Partial functions. C had switch/case statements which was carried over into JavaScript/C#/Java. This is similar to a mathematical partial function (a function defined for only some range of inputs like a logarithm function). Scala basically replaces the C-era switch/case with native partial function support.

Native support for tuples is extremely useful.

Native support for pattern matching is huge. This dove tails with Option btw.

Native support for currying. You can approximate it with C#/Java, but it's nice to have native support.

Look at Scala's parser combinator library for an example of some useful, practical code that really showcases the conciseness and elegance of Scala in a way that would be far more bulky in Java/C#.
Quote Originally Posted by ciplogic View Post
Java 7 was announced less than a week ago as supported by Dalvik when async/await support (VS 2012 feature, VS launched in October 2012) was ready as for start of 2013 in the master branch in Mono.
It's much worse than that.
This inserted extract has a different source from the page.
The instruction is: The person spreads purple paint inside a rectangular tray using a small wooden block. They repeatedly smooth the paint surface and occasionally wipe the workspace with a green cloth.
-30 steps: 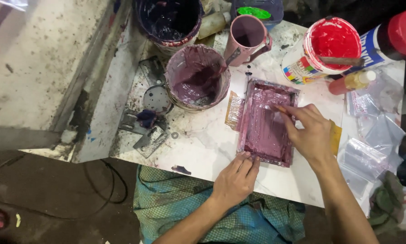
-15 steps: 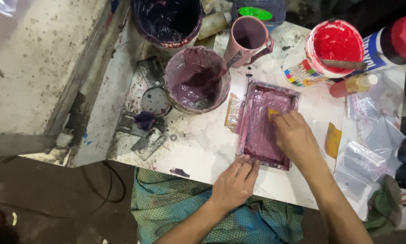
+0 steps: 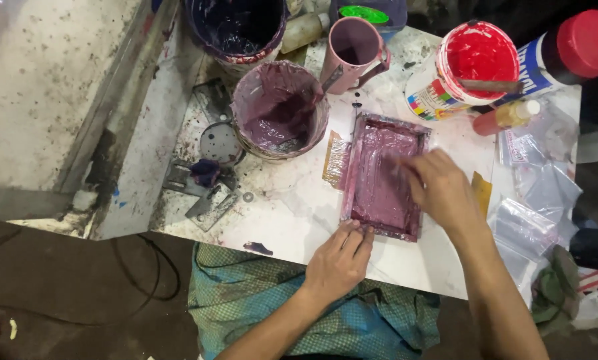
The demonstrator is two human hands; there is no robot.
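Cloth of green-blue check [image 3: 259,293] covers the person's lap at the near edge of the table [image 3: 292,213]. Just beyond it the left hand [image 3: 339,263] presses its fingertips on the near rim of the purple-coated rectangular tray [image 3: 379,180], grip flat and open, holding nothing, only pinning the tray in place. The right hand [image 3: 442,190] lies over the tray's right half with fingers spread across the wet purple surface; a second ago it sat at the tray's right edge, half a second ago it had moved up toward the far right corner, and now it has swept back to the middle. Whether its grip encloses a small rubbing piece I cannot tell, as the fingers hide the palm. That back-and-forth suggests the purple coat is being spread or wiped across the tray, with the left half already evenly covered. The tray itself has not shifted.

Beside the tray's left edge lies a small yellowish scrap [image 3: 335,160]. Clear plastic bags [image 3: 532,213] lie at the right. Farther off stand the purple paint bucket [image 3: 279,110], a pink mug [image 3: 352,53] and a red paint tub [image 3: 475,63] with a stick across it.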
Dalvik doesn't support the major Java 7 enhancements, specificially the NIO.2 library which Google helped write, and Invoke Dynamic byte code. The Android toolset just supports soms superficial petty Java 7 syntax improvements, which is barely better than nothing.

The dated Java support is almost surely due to the legal battles with Oracle. I presume Google has been working to phase out Java and replace with something else, and that just hasn't been ready to announce.

IMO, there are much better languages than Java: Scala, Haskell, Ocaml, Rust, etc. But worse than Java, is using a completely out of date, legacy version of the language that is incompatabile with much of the more recent developments.

I am not downplaying this disaster, but are you just gloating? I never claimed Mono had this problem.

The async issue seems to be a tangent. Scala has super nice syntax for dealing with async programming, and I believe that can compile to Dalvik binaries.